■ **Assignment**:
Throughout the entries below, report every line where "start" is found.
::::::
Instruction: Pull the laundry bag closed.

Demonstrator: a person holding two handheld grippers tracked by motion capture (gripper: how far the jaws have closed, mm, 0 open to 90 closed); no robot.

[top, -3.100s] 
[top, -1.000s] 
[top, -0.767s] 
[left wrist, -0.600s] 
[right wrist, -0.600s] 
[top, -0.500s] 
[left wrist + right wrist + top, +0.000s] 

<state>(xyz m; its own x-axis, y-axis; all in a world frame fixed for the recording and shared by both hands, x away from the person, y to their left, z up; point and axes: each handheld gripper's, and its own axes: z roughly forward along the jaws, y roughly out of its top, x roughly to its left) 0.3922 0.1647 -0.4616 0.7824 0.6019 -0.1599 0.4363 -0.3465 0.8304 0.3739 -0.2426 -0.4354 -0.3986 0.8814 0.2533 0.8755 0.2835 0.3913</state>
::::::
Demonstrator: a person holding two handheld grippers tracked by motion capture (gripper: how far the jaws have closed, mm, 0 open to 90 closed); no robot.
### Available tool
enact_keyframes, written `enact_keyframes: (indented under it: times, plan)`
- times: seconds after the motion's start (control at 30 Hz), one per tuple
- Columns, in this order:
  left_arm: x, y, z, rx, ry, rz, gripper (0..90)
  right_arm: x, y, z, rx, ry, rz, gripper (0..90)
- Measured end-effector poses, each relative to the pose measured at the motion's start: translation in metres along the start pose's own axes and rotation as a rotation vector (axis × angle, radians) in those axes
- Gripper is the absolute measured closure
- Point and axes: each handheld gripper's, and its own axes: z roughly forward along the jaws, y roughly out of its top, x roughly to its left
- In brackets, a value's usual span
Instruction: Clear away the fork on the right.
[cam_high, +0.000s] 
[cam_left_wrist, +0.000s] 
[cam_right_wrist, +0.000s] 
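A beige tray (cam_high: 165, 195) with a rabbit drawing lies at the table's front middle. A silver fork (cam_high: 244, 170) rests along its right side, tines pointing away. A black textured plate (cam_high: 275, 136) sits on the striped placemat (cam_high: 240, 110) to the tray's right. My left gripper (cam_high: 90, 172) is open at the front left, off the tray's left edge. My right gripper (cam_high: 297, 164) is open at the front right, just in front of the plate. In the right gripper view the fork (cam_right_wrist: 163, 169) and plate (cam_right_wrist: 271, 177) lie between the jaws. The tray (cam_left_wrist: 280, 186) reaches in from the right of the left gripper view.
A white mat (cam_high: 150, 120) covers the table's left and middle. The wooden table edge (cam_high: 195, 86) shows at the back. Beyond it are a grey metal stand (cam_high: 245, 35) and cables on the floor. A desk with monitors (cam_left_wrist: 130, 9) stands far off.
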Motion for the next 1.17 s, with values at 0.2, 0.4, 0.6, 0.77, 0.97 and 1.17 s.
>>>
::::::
■ **Solved exercise**:
- times: seconds after the motion's start (control at 30 Hz), one per tuple
- Measured end-effector poses, each relative to the pose measured at the motion's start: translation in metres along the start pose's own axes and rotation as a rotation vector (axis × angle, radians) in those axes

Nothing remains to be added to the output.